Repeat the data word for word. Do not include the pictures.

SUPPLIED DATA section start

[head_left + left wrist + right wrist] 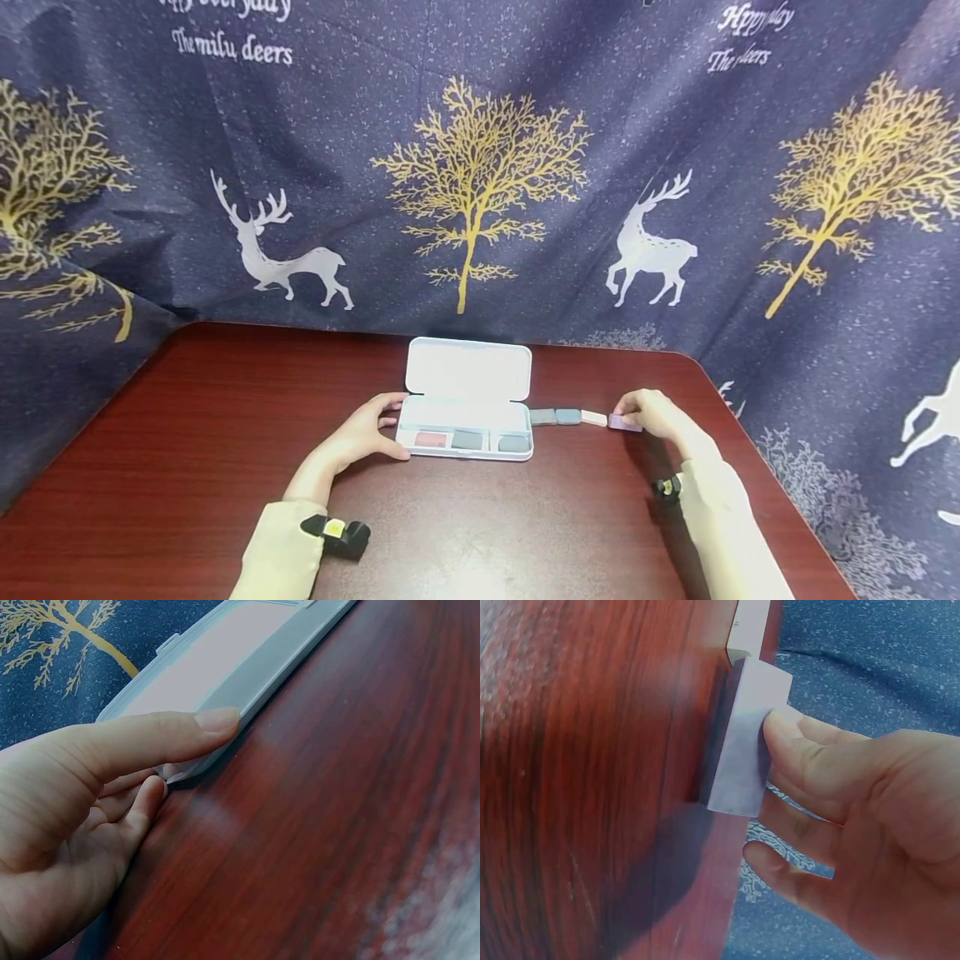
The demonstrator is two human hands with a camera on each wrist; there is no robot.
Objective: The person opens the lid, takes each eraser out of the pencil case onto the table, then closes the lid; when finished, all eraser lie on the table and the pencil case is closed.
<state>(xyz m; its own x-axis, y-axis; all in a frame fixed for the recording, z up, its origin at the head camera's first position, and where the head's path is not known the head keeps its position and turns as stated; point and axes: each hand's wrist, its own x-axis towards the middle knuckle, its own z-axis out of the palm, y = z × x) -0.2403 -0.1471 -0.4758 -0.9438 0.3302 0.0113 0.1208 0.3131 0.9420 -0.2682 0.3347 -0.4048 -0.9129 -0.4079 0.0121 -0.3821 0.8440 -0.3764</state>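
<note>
A pale, shallow hinged case (pixel 465 455) lies on the table with its lid (pixel 468 369) up. Inside its front part are a reddish block (pixel 431 439) and two grey-green blocks. My left hand (pixel 367 433) grips the case's left end, thumb at the front corner, other fingers toward the back. In the left wrist view the thumb (pixel 180 736) lies along the case edge. Beside a row of small blocks, my right hand (pixel 654 414) pinches a pale purple rectangular block (pixel 744 742) between thumb and fingers. One end of it meets or nearly meets a whitish block (pixel 594 418).
From the case's right side the row runs through a grey block (pixel 542 417) and a blue-grey block (pixel 567 417). The reddish-brown table (pixel 247 417) ends at a dark blue cloth (pixel 540 250) printed with deer and trees.
</note>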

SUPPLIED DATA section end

EXPECTED ANSWER:
[head_left + left wrist + right wrist] 
The demonstrator is two human hands with a camera on each wrist; there is no robot.
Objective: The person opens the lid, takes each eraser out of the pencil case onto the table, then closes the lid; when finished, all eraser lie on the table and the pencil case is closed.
<state>(xyz m; its own x-axis, y-axis; all in a frame fixed for the recording, z up, its origin at the head camera's first position, and where the head's path is not known the head keeps its position and turns as stated; point and axes: each hand's wrist, its own x-axis towards the middle knuckle, its own z-axis out of the palm, y = z × x) -0.2403 -0.1471 -0.4758 -0.9438 0.3302 0.0113 0.1208 0.3131 0.9420 -0.2682 0.3347 -0.4048 -0.9129 -0.4079 0.0121 -0.3821 0.8440 -0.3764</state>
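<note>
A pale, shallow hinged case (pixel 465 455) lies on the table with its lid (pixel 468 369) up. Inside its front part are a reddish block (pixel 431 439) and two grey-green blocks. My left hand (pixel 367 433) grips the case's left end, thumb at the front corner, other fingers toward the back. In the left wrist view the thumb (pixel 180 736) lies along the case edge. Beside a row of small blocks, my right hand (pixel 654 414) pinches a pale purple rectangular block (pixel 744 742) between thumb and fingers. One end of it meets or nearly meets a whitish block (pixel 594 418).
From the case's right side the row runs through a grey block (pixel 542 417) and a blue-grey block (pixel 567 417). The reddish-brown table (pixel 247 417) ends at a dark blue cloth (pixel 540 250) printed with deer and trees.
</note>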

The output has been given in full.